He might have been. A Hamas leader in the Gaza Strip, Hassan Deeb has been arrested before. He spent 45 days in jail when Israel rounded up Hamas supporters after the arrest of the Hamas leader, Sheikh Ahmed Yassin, in 1989. Many of his friends were among the deportees, including imams from his mosque.

Mr Deeb, a science teacher in a United Nations school in Gaza, who studied zoology and geology at Cairo University, lives in an apartment with his wife and nine children on the edge of Gaza City. Curled pictures of the Dome of the Rock and Abraham in Mecca line the walls. In one direction is the stormy grey Mediterranean, the sand-dunes strewn with rubbish from the Beach Camp refugee camp. In the other is a military base, and a look- out tower.

Mr Deeb came to Gaza in 1948, aged five, after the Israelis expelled his family from the village of Jibna, 10 miles up the coast in Israel. 'I have taken my sons back to see the foundations, so they don't forget,' he says. He has always been a devout follower of Islam, and wears a traditional white crocheted cap. Like so many Hamas activists in the occupied territories, Mr Deeb does not look like a militant, sitting wrapped in a dressing-gown to keep out the cold, his round jovial countenance breaking into frequent grins as he tries out his pidgin English.

Nor does he sound like a militant, as he describes how Islam has gained through the social support of the mosques. There is a quiet, simple certainty about his exposition of the case for Hamas. But talking to him is disconcerting. For that quiet tone does not change, whether he is speaking about giving food to the poor, or fighting for the destruction of Israel. 'Israel only has another 10 years before it will be destroyed,' he says, without raising or modulating his voice.

The ideology is very clear. Article 7 of the Hamas Covenant says the movement is a link in the chain of jihad (holy war) against the 'Zionist invasion'. It is working 'to unfurl the banner of Allah over every centimetre of Palestine'.

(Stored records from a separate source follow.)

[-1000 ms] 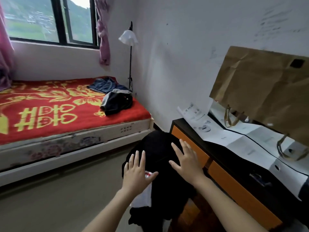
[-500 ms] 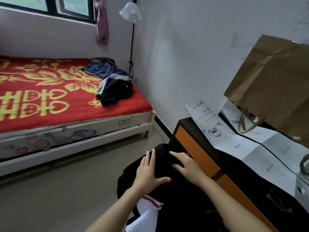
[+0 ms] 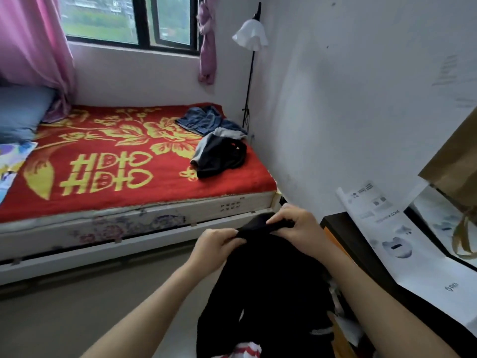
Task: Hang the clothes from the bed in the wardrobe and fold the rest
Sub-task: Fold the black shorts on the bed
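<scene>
Bedroom, red bed (image 3: 129, 161) behind; hands no longer flat, left hand (image 3: 214, 244) and right hand (image 3: 296, 228) pinching black garment (image 3: 271, 280).

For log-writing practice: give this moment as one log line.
holding: black garment | left hand: pinches top edge | right hand: pinches top edge | bed: jeans, dark clothes

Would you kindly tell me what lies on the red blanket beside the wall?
A crumpled denim garment and a dark grey-trimmed garment overlapping its near edge; anything beneath them is covered.
</scene>
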A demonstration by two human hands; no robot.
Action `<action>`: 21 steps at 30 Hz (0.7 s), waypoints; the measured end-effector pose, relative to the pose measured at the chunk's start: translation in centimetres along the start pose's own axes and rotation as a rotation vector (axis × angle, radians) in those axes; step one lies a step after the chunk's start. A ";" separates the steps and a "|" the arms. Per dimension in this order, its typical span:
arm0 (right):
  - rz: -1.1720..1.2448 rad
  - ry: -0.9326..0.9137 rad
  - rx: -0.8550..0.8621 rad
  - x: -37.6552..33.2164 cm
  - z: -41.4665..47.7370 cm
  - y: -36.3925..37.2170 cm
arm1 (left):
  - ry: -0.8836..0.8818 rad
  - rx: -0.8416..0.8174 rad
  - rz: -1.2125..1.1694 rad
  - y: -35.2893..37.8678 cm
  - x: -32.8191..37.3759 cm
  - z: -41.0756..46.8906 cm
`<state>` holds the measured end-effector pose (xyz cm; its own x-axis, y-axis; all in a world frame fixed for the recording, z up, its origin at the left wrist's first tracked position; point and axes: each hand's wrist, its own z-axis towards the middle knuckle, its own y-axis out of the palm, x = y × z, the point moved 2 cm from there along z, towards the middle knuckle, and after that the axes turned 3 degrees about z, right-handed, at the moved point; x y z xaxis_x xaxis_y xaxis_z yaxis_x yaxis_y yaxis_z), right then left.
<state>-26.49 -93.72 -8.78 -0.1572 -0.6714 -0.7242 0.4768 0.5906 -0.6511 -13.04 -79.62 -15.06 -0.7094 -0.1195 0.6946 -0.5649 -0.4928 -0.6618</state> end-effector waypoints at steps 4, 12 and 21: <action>0.087 -0.097 0.081 -3.1 7.7 3.3 | -0.043 0.205 0.141 -7.5 -2.8 2.7; 0.141 -0.232 -0.060 -9.7 20.5 16.7 | -0.178 0.385 0.341 -19.9 -14.7 1.2; 0.181 -0.353 -0.220 -19.8 32.2 32.1 | -0.391 0.593 0.367 -34.6 -27.5 -2.3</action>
<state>19.73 -75.87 -8.02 0.2342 -0.6379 -0.7336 0.2683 0.7677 -0.5819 25.04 -57.32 -11.89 -0.5453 -0.6027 0.5826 0.0724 -0.7263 -0.6836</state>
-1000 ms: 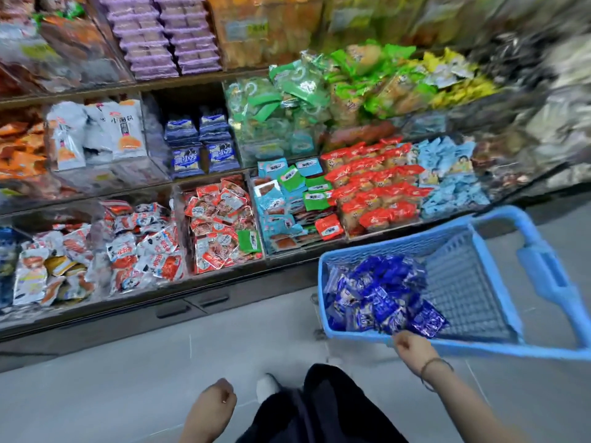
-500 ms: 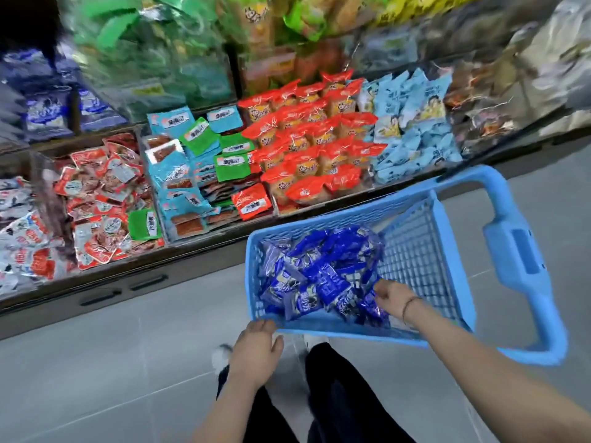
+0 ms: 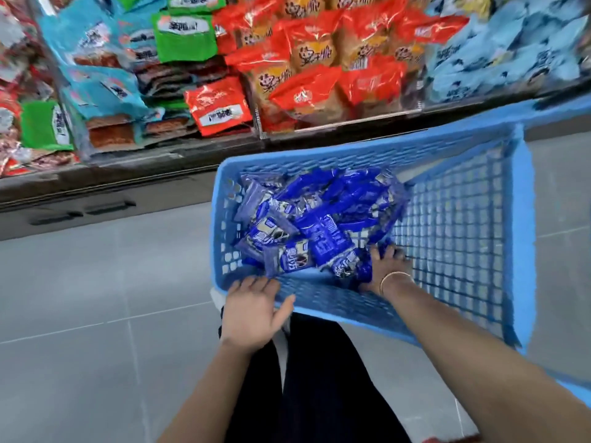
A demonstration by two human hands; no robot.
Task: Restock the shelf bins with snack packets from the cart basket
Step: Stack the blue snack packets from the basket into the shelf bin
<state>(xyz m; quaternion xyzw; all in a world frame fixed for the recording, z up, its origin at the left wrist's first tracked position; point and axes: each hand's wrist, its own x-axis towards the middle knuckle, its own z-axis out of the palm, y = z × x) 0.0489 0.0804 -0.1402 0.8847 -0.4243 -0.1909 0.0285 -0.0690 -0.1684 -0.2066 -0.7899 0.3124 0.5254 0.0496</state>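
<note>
A light blue cart basket (image 3: 463,238) stands on the floor in front of me, tilted in the view. A heap of dark blue snack packets (image 3: 319,225) fills its left half. My right hand (image 3: 388,268), with a thin bangle on the wrist, is inside the basket at the heap's near right edge, fingers pushed in among the packets. Whether they hold any is hidden. My left hand (image 3: 256,311) rests with relaxed fingers on the basket's near rim, thumb spread out. The shelf bins (image 3: 262,129) lie just beyond the basket.
The low shelf holds red-and-orange packets (image 3: 319,75), pale blue packets (image 3: 511,59) to the right, and teal and green packets (image 3: 128,91) to the left. Grey tiled floor (image 3: 96,314) lies to my left. My dark trouser legs (image 3: 319,378) are below the basket.
The view has closed in on the basket. My left hand came up from beside my leg onto the basket's near rim. My right hand went from the rim down into the packet heap.
</note>
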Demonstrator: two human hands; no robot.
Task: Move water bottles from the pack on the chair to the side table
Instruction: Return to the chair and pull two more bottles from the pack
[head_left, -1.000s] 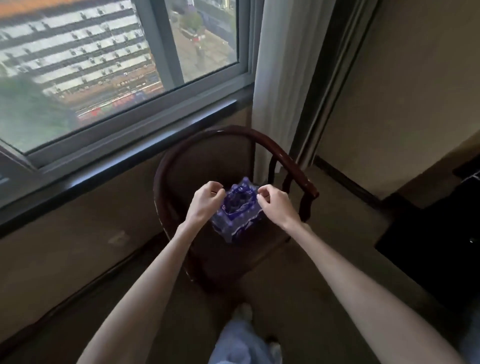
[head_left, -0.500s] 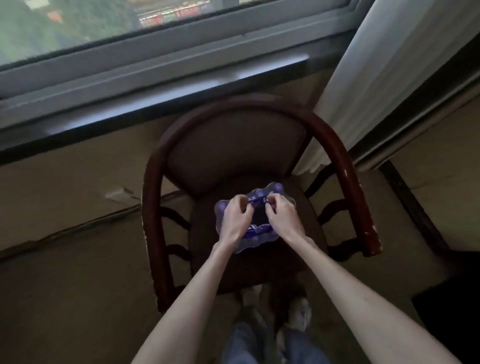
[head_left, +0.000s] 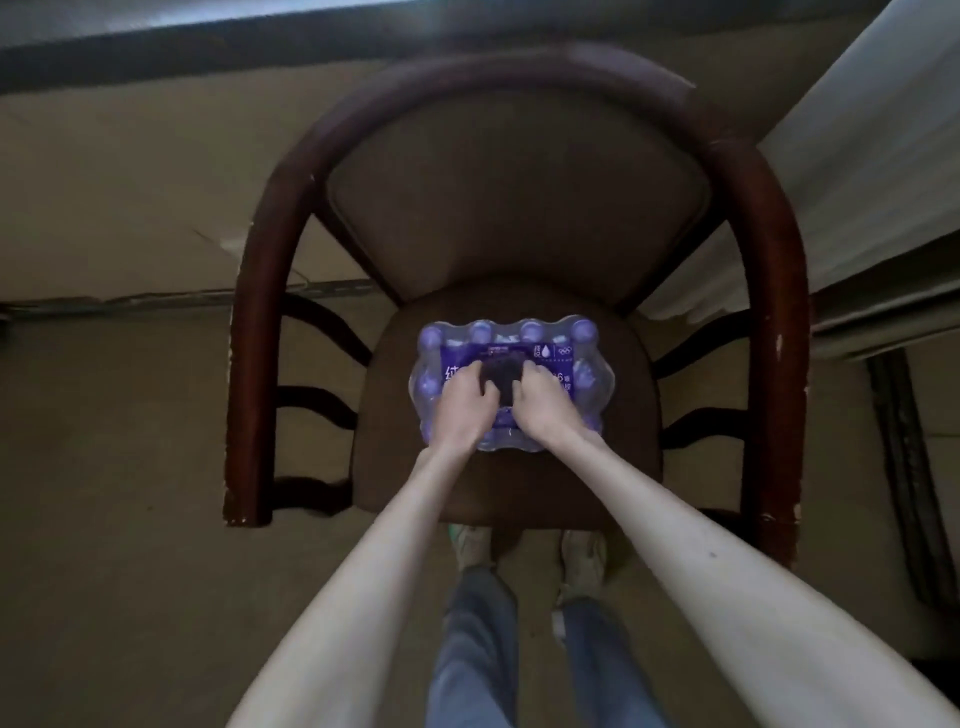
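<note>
Along the left edge of the seat, the chair (head_left: 254, 332) shows its curved arm of dark, glossy wood, chipped pale at the front end, with black wavy slats beneath it and bare carpet floor (head_left: 114, 467) beyond. Between that arm and the pack there is a strip of free brown cushion. My left hand (head_left: 464, 408) lies on top of the pack of water bottles (head_left: 519, 343), fingers curled down into a dark torn gap in the film; my grip there is nearly closed on the plastic wrap. That pack sits mid-seat, toward the backrest: clear, rippled shrink film with a purple printed band, and round purple caps showing in a row along its far side. My right hand (head_left: 545, 402) mirrors the left, just beside it, fingers hooked on the same opening. Right of the pack more cushion is free, then the other wooden arm, and a pale pleated curtain (head_left: 857, 182) hangs beyond it.
</note>
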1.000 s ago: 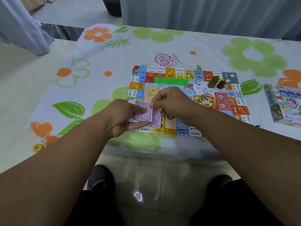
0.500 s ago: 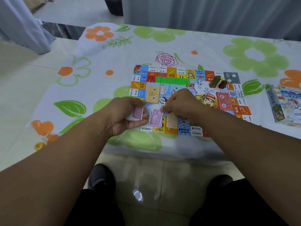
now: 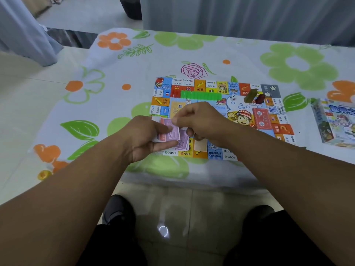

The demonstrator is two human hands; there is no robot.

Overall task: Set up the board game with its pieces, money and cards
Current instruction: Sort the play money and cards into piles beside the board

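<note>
Banknotes (image 3: 174,133), gripped by left hand (image 3: 146,140) and right hand (image 3: 201,121), run lengthwise near-to-far.

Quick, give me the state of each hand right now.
Left hand: closed around a fan of play-money notes.
Right hand: pinching the top note of that fan.

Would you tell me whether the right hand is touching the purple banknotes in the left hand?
Touching. The head view shows the right hand pinching the top edge of the purple banknotes that the left hand grips.
</note>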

The Islamic movement has always had a strong presence in the Gaza Strip. Mr Deeb says it was not active before 1967, when the Strip was under Egyptian control. 'Muslim organisations were prohibited by the pan-Arabists of Abdel Nasser,' he says. 'There was little activity in the mosques in those days. They were just places of worship. The Egyptians used to arrest and torture the Muslim activists more than the Jews,' he recalled.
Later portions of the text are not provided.